I rested my chin on my chest and closed my eyes. I was trying to not be angry with Paul. He had left. Right when I need him the most, when I needed someone to hug me and lie and say everything will be okay, he wasn't there. Stupid tears. Go the fuck away tears; you're not helping the situation right now. But maybe I'm being selfish. I'm expecting too much of him. Aren't I? I don't know. Oh, god. It physically hurts to be away from him now. Isn't that just god damn peachy? I've turned into one of those saps. But he must be hurting to, right? Didn't he say that when I'm hurting, it hurts him? So confused.

It's now or never. I just kept telling myself. Now or never. Better to do today than sit around waiting. Waiting is the worst. Not knowing if and when something is going to happen is torture. Doc had a syringe in his hand and did that thing you always see doctors do on tv. The whole flick the syringe while looking at it up close. He had about five of them lined up. I took a deep breath.
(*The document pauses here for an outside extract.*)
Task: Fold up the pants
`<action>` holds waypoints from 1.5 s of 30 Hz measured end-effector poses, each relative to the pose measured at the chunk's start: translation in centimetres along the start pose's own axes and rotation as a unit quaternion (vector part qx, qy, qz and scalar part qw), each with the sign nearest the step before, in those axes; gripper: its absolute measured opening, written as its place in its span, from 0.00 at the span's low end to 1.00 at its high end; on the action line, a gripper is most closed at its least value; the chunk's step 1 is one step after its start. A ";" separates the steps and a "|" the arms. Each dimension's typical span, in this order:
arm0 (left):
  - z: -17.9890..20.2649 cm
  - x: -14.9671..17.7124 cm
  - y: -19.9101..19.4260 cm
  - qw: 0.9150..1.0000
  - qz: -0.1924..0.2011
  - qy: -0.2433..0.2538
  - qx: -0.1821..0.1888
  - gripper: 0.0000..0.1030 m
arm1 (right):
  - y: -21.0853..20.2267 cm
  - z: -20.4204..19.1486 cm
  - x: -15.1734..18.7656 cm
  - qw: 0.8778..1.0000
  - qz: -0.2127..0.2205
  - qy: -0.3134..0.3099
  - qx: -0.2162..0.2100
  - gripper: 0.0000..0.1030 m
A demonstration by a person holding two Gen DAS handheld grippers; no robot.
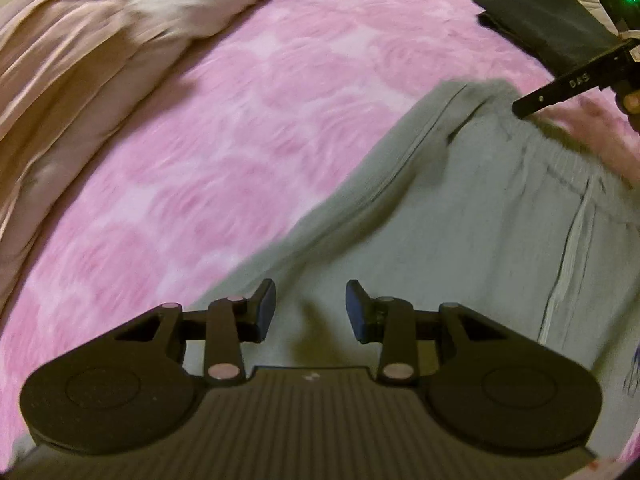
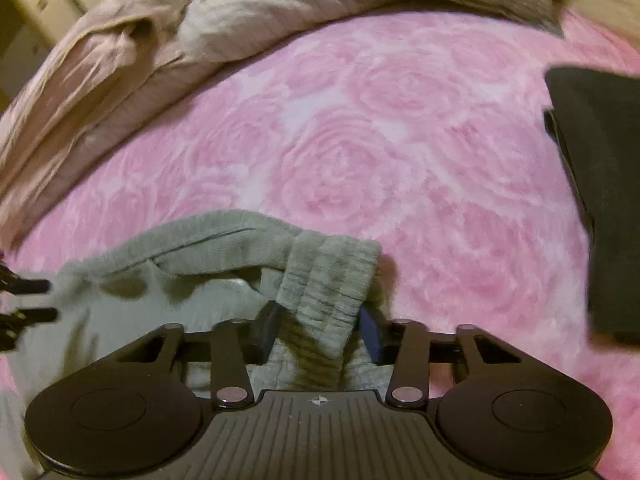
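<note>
Pink rose-patterned bedding (image 2: pixel 360 152) covers the bed you are working on, and the grey sweatpants (image 1: pixel 460 220) lie spread across its near side. Nearest you, your left gripper (image 1: pixel 311 308) hangs over the flat grey cloth with its fingers parted and nothing between them, so it is free to take an edge. Your right gripper (image 2: pixel 318 330) has the ribbed waistband (image 2: pixel 328 284) bunched between its fingers; they look clamped on that fold, though blur keeps the contact from being certain. Holding the band by its corner makes sense, as it is the thickest, firmest part to carry a fold over. In the left view that same gripper reaches in from the right, above the gathered waist. Farther off, a folded black garment (image 2: pixel 600 184) sits at the right, probably set aside as finished. Along the far left edge, rumpled beige bedclothes (image 1: pixel 80 60) are pushed back, leaving room to fold.
</note>
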State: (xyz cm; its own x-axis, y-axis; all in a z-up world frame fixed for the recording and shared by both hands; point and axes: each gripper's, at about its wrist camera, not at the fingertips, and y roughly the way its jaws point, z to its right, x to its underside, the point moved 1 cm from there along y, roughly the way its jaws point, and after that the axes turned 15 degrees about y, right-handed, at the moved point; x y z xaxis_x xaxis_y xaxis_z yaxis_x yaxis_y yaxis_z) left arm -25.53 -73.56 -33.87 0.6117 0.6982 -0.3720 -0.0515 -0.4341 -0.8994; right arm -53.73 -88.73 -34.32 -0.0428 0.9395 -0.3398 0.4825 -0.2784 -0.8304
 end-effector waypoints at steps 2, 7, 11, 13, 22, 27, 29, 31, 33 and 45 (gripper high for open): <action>-0.2 -2.0 1.3 1.000 0.008 0.010 0.000 0.32 | -0.9 0.5 -1.0 1.000 0.009 0.009 0.007 0.00; -1.4 -5.1 5.9 1.000 0.007 0.004 0.001 0.32 | -3.1 0.0 -4.8 0.996 0.080 -0.027 0.026 0.00; -1.2 -5.3 6.4 1.000 0.010 0.000 -0.001 0.32 | -3.4 1.1 -6.3 0.996 0.083 -0.001 0.024 0.00; -0.9 -4.7 5.9 1.000 0.009 0.002 0.001 0.33 | -4.2 1.0 -4.5 0.998 0.063 -0.006 0.010 0.03; -0.5 -3.5 6.4 0.999 -0.009 0.032 -0.002 0.38 | -5.1 0.4 6.8 0.998 -0.046 -0.036 0.005 0.55; 0.1 -3.5 5.8 0.999 -0.009 0.037 -0.013 0.38 | -4.9 0.2 7.4 0.999 -0.036 -0.025 0.006 0.49; 1.1 -3.2 4.5 0.999 -0.005 0.047 -0.013 0.38 | -5.5 0.0 7.3 0.999 -0.049 -0.019 -0.013 0.39; 2.1 -3.0 3.7 0.999 -0.005 0.049 -0.006 0.38 | -5.5 -0.3 7.6 0.998 -0.050 -0.025 -0.008 0.39; 3.3 -2.8 3.3 0.999 -0.005 0.052 0.003 0.39 | -4.7 0.3 7.2 0.999 -0.053 -0.011 -0.004 0.39; 6.3 -4.9 3.3 0.996 0.010 0.085 0.003 0.42 | -8.2 0.2 4.0 0.999 -0.009 -0.039 -0.013 0.03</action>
State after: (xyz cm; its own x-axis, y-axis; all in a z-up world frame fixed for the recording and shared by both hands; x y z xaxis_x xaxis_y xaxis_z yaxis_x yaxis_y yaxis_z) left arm -33.72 -74.85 -36.45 0.7357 0.5819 -0.3466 -0.0694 -0.4444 -0.8932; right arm -58.07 -82.76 -28.99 -0.1185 0.9259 -0.3588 0.5042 -0.2551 -0.8250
"Ready?" he asked. He held my arm lightly. I paused for a moment, angling my head to try and hear Paul coming. I made a face when all was silent then I nodded. Now or never. He held my arm lightly in his near freezing grip. The needle was coming closer and closer to the skin on my wrist and I turned my head to look away. That's one of the reason I never shot heroin, the needles, they freak me out. I felt a sharp poke then I started feeling numb, I'd missed this feeling. The feeling that only drugs can give you. And after this I'd probably never feel it again. Soon after I felt four more pokes and a burning sensation followed quickly after them. They traveled and finally met together in my chest where it then increased, sending the pain in waves to every point of my body.

Fuck me this kills.

000

I felt something warm. Not in the 'holy fucking shit I'm on fire kind of warm' that the rest of my body was feeling, but a more familiar warmth. It held me, an arm around my shoulders and the other on my legs. If I had to guess I would say it was cradling me.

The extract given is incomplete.